When my wife and I decided to make the last-minute trip to Wales, we didn't know what to expect. We didn't know how we would be able to help. We simply couldn't stand the idea of sitting at home, sending up the occasional prayer while our friend across the ocean lay dying of cancer.
In the end, we traveled 4,000 miles to spend five minutes with Rob. But I wouldn't trade those five minutes for anything in the world.
Even though I had imagined us helping in more tangible ways, there was something about being physically present and standing at Rob's side and gripping his hand—it communicated something that couldn't be said in an email or a phone call. Sometimes it's not enough to tell a suffering friend you're praying for them. Sometimes you have to become the answer to your own prayer. When you ask God to send help, you have to be ready to become that help. What else could we possibly mean when we talk about being the hands and feet of Christ?

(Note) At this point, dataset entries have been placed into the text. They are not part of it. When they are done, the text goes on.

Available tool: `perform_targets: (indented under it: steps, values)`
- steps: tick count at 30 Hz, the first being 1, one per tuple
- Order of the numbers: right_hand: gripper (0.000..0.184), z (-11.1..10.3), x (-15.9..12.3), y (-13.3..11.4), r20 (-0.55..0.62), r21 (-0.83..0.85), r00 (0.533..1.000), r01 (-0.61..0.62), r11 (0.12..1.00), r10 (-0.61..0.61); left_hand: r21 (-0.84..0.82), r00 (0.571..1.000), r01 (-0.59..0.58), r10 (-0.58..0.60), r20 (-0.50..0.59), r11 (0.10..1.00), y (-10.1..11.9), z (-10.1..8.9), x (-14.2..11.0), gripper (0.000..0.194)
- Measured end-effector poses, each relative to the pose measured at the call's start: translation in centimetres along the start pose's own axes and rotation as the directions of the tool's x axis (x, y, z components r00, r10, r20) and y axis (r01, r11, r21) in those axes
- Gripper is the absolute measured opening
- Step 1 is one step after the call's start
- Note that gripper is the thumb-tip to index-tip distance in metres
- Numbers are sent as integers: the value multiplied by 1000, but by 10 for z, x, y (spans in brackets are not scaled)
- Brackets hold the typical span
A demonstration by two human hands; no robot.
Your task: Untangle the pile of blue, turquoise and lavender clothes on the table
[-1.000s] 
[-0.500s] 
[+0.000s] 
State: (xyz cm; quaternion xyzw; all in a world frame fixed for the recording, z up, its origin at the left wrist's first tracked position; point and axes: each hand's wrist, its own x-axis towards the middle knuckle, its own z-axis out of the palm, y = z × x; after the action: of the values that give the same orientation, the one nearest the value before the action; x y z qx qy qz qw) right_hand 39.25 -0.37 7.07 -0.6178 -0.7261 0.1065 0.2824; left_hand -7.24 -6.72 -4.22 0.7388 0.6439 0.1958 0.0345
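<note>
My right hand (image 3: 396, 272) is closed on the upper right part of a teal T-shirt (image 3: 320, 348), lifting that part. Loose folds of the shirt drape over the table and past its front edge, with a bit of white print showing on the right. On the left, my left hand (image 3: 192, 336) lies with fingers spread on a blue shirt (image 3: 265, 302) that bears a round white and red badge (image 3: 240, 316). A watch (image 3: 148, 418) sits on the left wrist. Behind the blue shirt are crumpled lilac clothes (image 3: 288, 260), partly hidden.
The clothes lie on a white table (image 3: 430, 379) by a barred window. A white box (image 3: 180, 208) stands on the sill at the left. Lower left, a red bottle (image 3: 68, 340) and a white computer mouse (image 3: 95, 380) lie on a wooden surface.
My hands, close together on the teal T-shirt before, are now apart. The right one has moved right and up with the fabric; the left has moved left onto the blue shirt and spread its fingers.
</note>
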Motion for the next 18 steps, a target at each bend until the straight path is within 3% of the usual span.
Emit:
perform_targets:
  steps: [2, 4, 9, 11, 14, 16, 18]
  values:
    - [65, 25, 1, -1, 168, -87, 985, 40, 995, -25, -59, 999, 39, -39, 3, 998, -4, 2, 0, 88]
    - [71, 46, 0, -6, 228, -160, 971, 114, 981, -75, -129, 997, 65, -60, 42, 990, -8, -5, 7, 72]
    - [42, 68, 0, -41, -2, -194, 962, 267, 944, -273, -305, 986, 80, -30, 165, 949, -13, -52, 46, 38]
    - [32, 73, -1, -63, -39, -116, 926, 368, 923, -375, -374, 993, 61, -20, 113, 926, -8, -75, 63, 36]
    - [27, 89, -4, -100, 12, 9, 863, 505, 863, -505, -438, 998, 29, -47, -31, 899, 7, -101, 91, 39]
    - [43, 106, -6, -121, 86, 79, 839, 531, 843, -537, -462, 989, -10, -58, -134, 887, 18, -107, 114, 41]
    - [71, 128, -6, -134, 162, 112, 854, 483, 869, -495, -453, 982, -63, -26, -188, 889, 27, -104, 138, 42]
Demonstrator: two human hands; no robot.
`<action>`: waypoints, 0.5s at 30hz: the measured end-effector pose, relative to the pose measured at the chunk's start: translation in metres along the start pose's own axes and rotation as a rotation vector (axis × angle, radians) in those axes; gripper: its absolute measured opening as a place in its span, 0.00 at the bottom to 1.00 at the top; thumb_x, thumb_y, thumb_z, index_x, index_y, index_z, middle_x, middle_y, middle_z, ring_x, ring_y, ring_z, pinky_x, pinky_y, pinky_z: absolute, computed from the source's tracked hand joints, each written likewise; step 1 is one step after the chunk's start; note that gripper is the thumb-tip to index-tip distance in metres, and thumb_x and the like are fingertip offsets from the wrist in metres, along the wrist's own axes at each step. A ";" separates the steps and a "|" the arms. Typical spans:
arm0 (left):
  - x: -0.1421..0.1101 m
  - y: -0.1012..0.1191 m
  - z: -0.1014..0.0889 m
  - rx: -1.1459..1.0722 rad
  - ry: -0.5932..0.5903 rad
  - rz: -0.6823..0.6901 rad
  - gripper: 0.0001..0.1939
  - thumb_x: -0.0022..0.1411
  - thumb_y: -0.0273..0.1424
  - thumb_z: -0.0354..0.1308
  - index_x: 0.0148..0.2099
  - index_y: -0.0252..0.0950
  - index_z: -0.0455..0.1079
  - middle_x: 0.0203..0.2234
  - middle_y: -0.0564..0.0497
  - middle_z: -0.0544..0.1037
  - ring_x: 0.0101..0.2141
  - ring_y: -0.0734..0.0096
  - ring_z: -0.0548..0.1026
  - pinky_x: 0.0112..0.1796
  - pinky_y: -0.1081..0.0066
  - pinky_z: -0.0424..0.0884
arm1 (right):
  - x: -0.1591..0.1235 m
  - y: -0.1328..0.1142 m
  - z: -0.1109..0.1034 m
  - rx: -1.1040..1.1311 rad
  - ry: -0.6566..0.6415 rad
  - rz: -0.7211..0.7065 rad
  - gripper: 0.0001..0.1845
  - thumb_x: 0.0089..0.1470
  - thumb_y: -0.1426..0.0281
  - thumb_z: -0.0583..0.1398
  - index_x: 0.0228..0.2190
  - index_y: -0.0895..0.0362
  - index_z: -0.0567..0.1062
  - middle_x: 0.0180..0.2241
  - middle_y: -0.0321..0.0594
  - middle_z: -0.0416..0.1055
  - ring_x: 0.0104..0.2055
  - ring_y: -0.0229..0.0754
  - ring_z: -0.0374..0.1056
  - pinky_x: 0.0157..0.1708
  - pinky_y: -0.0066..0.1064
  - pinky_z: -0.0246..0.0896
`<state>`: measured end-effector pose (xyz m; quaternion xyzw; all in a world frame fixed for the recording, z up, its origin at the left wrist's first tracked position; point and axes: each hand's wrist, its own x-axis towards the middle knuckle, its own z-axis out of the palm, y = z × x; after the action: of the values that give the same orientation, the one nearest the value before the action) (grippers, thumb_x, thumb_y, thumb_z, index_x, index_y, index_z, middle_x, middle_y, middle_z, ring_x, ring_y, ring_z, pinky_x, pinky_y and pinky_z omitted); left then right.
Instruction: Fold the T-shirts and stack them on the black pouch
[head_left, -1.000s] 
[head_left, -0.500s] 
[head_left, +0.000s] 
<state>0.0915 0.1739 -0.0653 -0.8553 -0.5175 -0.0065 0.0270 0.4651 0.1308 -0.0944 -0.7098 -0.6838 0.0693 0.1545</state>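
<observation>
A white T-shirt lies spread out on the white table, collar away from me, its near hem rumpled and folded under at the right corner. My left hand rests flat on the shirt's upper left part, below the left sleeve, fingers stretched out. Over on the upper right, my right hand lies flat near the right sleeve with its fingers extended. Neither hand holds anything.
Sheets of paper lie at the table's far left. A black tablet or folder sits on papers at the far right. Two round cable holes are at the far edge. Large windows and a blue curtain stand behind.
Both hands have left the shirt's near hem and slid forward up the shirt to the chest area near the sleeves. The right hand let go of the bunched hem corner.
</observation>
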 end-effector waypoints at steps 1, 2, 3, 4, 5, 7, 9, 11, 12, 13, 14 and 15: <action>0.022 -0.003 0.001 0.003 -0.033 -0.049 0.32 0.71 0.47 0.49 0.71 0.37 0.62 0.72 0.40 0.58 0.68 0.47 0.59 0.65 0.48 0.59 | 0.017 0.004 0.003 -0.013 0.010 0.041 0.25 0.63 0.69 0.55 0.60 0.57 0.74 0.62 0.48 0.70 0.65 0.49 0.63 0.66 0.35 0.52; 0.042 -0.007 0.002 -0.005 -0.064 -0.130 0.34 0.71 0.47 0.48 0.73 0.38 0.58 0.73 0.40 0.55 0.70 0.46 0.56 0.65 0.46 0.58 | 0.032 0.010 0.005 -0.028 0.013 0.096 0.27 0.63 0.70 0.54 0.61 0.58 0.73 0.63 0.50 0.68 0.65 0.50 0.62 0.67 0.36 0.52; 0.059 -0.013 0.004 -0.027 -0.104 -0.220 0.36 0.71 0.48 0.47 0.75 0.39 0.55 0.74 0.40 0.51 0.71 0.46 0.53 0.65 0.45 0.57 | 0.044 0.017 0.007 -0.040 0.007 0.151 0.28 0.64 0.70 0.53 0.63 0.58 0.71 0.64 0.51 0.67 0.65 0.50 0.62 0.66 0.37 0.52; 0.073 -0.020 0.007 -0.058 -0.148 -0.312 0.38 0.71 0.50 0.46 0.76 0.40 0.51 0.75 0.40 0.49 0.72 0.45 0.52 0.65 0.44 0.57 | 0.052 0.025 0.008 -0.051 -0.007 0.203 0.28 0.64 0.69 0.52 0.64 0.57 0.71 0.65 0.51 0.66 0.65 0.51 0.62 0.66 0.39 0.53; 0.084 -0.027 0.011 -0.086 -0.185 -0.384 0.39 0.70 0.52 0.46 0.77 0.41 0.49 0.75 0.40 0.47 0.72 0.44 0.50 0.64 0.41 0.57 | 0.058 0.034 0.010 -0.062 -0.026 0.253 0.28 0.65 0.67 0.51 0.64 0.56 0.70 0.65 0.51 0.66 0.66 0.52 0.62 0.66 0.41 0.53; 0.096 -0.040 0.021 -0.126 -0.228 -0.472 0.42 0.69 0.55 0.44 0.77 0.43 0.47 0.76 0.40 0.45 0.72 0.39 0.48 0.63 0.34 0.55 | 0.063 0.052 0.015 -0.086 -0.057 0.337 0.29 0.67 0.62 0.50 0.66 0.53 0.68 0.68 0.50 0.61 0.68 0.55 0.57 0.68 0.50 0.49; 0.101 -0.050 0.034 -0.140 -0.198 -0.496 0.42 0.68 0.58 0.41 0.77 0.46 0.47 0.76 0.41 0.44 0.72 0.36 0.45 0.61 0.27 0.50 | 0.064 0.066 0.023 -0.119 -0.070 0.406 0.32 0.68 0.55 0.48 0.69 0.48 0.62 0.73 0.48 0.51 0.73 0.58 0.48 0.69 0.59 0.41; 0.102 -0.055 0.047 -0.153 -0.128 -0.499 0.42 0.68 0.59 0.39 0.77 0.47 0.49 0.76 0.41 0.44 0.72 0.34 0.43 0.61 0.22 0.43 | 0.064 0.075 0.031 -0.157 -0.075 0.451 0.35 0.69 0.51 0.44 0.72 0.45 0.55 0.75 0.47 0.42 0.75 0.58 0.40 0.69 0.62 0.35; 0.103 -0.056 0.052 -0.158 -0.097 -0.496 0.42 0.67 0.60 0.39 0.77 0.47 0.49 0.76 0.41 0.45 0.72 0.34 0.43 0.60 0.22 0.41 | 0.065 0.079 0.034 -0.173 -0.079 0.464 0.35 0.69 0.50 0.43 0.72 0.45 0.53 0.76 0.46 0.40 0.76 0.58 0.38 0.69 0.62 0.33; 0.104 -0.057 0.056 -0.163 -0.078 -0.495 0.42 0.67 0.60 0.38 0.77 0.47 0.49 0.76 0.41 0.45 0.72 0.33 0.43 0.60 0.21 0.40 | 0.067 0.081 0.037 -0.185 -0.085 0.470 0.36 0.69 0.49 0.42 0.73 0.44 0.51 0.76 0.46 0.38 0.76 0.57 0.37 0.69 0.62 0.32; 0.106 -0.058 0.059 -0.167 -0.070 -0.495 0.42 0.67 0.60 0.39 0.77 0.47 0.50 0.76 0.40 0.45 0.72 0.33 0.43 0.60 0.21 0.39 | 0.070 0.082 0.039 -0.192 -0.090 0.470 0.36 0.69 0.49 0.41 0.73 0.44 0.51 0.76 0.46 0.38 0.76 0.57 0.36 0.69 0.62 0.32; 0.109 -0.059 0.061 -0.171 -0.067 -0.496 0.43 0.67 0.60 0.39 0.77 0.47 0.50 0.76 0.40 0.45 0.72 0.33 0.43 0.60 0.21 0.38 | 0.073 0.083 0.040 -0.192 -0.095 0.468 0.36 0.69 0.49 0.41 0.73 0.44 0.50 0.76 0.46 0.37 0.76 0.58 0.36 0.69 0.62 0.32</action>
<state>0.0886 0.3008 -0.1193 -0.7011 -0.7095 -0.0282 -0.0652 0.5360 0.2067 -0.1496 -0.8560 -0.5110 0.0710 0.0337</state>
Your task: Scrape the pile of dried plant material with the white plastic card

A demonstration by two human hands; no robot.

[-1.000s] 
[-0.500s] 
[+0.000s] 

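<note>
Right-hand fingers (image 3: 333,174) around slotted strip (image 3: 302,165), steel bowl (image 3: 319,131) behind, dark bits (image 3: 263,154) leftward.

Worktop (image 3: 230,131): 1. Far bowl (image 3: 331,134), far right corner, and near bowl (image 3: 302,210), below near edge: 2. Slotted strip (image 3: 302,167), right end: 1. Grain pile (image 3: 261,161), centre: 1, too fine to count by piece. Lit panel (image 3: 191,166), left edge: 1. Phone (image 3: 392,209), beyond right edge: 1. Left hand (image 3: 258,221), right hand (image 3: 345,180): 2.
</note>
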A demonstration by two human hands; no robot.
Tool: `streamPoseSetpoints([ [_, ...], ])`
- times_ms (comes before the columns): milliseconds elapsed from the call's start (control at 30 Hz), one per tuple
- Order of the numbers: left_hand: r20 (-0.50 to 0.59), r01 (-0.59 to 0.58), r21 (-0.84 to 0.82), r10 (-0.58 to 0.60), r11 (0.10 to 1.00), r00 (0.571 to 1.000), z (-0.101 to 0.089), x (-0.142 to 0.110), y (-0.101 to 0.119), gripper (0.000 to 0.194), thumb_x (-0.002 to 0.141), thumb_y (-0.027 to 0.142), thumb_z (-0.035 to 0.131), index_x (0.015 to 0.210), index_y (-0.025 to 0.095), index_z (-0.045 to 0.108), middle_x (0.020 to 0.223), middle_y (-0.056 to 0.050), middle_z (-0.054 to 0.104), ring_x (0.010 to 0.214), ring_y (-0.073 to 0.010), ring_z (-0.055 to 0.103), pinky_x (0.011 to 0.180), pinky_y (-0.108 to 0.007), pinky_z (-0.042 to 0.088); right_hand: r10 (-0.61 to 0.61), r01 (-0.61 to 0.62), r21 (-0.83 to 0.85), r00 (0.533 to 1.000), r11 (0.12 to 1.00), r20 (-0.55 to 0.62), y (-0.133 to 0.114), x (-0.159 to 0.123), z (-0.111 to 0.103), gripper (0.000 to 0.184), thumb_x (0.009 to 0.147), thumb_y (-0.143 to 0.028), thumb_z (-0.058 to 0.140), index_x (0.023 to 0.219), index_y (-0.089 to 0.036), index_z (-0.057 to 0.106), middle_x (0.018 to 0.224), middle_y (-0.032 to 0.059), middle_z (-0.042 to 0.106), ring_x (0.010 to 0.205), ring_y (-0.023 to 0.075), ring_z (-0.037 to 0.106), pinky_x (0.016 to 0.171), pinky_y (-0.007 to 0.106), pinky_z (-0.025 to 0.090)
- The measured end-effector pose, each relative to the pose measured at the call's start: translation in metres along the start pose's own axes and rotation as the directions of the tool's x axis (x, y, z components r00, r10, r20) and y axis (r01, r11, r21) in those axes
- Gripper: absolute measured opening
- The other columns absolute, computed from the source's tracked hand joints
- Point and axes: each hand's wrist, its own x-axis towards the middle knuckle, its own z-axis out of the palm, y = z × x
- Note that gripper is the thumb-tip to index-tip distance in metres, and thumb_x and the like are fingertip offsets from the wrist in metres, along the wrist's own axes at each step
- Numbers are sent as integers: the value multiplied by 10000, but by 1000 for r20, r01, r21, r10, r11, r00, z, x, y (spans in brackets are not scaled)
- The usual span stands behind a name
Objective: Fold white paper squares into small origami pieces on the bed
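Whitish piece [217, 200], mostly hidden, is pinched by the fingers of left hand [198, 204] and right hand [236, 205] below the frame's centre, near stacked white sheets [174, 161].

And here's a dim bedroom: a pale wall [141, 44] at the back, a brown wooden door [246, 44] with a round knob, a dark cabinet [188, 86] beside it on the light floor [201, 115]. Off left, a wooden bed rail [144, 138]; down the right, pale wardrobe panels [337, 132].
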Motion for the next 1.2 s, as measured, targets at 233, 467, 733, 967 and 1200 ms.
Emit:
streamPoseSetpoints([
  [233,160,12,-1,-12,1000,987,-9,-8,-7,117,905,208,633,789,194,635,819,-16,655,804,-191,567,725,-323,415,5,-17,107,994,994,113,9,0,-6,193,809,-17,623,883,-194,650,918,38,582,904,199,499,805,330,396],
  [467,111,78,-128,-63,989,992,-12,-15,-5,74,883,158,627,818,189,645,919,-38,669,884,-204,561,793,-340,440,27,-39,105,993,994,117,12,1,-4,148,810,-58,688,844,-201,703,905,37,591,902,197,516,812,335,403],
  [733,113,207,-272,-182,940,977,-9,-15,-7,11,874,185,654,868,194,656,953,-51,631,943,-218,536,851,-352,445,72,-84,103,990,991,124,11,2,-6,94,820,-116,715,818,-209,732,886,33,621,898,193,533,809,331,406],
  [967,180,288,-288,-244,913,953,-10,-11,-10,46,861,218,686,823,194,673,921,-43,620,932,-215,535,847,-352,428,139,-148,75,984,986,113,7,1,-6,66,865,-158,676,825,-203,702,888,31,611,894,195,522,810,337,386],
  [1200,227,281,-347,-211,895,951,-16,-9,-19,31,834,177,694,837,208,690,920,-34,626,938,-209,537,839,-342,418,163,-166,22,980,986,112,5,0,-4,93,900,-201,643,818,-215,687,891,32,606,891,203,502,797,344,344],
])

Our last night in Wales, as we gathered with mutual friends to pray for Rob, I realized that God is present in the midst of suffering because we are present in it.
We are God's presence.
Editor's Note: Rob Lacey, father, husband and author of The Word on the Street, a modern retelling of the Bible, passed away on May 1, 2006. You can learn more about his books at his website www.thewordonthestreet.co.uk.
Ben Irwin left the tropical state of Texas seven years ago to study theology in the frozen tundra of Michigan. These days he passes the time creating product for a Christian publishing company. He and his wife attend Mars Hill Bible Church in Grand Rapids.